**** Record set

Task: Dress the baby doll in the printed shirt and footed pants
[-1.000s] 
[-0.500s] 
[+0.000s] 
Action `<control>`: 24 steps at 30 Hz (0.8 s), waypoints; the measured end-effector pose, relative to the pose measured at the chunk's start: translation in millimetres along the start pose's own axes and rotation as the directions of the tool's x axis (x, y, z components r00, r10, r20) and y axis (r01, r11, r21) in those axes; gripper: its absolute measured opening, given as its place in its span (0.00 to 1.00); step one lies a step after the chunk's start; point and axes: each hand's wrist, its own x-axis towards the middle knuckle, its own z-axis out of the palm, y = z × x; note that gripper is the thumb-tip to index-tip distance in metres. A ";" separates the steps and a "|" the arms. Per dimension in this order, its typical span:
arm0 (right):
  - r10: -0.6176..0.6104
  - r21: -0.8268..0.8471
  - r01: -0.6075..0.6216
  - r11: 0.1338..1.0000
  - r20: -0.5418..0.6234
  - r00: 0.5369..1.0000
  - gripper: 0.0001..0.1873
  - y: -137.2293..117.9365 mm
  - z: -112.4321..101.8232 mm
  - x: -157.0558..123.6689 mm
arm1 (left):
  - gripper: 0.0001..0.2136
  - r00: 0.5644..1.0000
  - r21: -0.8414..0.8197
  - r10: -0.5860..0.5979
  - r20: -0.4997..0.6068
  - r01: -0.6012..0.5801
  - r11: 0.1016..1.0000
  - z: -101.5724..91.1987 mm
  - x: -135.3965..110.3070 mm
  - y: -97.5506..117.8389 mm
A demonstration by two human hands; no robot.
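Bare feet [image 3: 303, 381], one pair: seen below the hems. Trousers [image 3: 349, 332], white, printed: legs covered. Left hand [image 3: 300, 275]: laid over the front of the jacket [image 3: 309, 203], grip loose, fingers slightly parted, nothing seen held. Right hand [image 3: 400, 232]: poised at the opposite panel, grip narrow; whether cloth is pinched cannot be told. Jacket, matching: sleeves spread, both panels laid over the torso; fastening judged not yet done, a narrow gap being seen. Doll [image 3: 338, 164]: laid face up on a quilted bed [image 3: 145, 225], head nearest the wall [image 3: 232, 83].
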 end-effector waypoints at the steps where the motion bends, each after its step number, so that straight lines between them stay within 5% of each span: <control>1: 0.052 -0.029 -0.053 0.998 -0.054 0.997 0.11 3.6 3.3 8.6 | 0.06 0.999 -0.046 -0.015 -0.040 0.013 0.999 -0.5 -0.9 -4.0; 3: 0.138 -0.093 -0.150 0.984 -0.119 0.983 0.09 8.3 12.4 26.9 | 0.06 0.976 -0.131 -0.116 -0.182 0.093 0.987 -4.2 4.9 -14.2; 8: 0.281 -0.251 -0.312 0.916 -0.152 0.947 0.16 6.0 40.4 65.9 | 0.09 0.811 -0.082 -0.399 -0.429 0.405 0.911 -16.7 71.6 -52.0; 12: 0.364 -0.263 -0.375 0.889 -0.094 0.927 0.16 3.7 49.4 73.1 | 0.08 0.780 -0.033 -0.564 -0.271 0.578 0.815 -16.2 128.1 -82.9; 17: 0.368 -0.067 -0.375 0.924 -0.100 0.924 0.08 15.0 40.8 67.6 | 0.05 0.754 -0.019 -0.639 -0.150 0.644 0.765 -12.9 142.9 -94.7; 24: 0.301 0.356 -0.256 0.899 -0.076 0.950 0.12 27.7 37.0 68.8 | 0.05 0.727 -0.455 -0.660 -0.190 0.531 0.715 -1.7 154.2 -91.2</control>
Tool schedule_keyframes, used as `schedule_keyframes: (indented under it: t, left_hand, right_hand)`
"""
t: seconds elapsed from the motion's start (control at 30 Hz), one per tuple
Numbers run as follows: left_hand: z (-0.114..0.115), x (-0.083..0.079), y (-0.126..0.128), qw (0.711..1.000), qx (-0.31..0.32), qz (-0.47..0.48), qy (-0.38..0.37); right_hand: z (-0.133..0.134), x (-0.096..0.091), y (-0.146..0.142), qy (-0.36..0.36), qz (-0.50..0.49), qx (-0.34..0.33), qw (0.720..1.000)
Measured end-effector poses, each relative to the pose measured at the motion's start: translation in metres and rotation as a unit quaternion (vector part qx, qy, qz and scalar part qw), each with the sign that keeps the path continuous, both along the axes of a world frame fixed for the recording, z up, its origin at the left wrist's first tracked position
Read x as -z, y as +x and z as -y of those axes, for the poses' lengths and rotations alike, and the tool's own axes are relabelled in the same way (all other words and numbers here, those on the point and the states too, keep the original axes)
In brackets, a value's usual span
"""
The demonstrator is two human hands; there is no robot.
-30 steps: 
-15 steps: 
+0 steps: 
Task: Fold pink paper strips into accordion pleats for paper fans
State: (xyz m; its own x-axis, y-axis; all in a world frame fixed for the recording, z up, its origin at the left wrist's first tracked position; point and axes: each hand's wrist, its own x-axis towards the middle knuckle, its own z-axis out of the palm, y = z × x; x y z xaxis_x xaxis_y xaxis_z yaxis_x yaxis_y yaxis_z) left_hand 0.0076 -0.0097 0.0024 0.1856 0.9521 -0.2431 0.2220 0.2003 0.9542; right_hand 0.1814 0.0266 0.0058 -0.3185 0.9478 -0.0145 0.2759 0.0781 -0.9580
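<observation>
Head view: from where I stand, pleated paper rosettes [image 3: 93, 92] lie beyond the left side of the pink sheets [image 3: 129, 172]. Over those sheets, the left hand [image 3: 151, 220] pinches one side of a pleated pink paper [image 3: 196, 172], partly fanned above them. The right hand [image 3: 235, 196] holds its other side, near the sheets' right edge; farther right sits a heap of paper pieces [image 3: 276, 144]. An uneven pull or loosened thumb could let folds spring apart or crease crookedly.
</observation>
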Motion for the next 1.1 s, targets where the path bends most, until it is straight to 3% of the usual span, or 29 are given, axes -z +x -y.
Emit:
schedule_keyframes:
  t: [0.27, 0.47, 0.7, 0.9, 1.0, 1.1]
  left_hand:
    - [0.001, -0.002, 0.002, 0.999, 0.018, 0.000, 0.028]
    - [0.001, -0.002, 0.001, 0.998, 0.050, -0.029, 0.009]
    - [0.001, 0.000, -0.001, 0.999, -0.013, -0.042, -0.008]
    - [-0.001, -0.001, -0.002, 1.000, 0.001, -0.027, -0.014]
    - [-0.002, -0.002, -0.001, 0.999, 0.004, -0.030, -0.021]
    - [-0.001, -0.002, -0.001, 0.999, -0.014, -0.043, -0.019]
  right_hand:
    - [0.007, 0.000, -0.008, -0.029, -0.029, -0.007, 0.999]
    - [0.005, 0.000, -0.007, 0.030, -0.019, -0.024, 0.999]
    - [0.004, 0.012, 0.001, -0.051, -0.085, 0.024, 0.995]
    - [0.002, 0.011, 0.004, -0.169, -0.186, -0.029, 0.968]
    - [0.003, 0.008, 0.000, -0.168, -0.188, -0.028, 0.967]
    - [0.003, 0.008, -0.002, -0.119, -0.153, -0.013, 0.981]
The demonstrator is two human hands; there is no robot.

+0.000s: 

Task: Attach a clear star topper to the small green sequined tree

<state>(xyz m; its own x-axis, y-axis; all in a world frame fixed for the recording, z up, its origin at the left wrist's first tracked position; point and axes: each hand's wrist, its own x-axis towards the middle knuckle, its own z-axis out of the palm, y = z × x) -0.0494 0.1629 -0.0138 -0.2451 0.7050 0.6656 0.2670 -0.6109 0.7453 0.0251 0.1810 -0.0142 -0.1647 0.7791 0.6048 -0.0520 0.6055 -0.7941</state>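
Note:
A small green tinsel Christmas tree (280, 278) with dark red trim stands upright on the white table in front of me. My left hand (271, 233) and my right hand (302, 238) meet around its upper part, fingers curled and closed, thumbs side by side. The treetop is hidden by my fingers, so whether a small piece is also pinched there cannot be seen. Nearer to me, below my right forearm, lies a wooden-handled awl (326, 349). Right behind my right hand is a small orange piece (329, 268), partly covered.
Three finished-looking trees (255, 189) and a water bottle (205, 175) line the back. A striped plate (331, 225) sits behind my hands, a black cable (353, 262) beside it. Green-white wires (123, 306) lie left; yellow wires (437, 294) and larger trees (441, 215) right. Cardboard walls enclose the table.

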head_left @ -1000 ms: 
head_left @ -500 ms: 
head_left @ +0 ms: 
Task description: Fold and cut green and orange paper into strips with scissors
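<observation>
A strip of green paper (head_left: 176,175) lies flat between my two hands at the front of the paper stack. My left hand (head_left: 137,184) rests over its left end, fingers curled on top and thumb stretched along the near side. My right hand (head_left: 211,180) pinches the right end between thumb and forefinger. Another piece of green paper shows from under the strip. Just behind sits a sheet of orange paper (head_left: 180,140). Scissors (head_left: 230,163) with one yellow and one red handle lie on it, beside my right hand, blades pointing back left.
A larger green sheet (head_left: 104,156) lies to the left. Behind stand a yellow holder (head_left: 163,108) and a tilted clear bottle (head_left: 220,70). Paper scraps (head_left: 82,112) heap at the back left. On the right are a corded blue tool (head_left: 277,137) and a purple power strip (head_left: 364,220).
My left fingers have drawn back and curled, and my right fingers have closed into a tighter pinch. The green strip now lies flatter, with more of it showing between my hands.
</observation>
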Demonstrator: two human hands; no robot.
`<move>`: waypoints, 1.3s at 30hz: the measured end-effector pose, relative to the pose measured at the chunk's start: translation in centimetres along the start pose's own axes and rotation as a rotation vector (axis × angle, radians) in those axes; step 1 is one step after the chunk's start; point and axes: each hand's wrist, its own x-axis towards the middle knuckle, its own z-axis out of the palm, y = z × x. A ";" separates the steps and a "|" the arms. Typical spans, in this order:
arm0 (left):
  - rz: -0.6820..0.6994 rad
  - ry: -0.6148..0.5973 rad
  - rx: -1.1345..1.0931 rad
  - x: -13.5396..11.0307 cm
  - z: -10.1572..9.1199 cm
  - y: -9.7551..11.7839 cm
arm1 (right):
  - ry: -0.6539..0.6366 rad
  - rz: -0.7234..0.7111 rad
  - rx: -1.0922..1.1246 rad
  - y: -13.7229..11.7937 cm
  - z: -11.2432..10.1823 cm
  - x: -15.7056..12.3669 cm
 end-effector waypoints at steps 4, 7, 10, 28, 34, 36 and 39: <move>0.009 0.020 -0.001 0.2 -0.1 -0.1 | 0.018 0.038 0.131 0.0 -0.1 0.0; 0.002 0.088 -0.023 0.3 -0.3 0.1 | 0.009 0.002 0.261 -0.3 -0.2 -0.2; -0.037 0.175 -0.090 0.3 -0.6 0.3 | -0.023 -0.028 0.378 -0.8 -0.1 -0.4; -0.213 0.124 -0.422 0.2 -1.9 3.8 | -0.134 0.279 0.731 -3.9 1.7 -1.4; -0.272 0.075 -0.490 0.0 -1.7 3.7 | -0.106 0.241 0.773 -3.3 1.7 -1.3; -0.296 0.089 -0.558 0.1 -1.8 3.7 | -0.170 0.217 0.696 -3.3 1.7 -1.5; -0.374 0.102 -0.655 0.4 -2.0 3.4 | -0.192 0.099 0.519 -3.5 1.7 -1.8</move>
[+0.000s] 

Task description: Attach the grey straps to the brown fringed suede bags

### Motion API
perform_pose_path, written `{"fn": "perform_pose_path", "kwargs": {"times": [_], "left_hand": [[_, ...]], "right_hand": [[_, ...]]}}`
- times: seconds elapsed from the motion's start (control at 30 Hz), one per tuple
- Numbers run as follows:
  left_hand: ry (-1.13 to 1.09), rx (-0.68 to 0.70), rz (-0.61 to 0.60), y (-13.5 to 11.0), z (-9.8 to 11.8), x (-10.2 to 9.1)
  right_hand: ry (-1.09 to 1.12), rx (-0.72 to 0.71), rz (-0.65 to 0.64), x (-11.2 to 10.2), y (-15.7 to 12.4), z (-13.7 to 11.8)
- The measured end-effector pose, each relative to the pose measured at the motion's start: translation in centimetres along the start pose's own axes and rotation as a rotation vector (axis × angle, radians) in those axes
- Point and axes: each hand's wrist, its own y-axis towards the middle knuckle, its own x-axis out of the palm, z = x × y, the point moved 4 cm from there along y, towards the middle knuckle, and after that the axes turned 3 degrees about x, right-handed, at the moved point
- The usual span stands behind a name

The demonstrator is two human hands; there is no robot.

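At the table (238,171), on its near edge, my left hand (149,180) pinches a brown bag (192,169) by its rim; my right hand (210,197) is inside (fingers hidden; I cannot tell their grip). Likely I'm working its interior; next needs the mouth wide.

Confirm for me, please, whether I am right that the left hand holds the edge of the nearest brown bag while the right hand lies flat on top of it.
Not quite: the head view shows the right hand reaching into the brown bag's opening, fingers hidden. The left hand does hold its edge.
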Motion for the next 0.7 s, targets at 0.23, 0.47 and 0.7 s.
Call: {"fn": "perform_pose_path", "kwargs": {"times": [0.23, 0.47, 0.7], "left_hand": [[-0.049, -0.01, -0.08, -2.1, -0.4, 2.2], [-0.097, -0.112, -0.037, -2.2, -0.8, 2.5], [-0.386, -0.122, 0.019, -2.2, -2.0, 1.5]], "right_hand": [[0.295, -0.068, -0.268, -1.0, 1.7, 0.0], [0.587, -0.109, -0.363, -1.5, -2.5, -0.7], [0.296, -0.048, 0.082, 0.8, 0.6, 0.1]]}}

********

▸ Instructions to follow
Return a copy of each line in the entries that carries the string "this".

▸ Worked solution
Action `<control>`: 24 steps at 30 Hz (0.8 s), waypoints; the measured end-effector pose, relative to the pose measured at the chunk's start: translation in millimetres along the start pose's own axes and rotation as the directions of the tool's x axis (x, y, z components r00, r10, r20) and y axis (r01, r11, r21) in those axes; gripper: its absolute measured opening, given as its place in its span (0.00 to 1.00); step one lies a step after the chunk's start; point and axes: each hand's wrist, its own x-axis towards the middle knuckle, its own z-axis out of the palm, y = z × x; note that gripper is the thumb-tip to index-tip distance in metres. A ";" separates the steps and a "|" the arms. Per dimension in this order, its typical span:
`<move>`: waypoints, 1.3s at 30hz: the measured end-effector pose, relative to the pose measured at the chunk's start: translation in centimetres along the start pose's own axes and rotation as a rotation vector (axis × angle, radians) in those axes; step 1 is one step after the chunk's start; point and axes: each hand's wrist, its own x-axis towards the middle knuckle, its own z-axis out of the palm, y = z × x. A ";" separates the steps and a "|" the arms. Typical spans, in this order:

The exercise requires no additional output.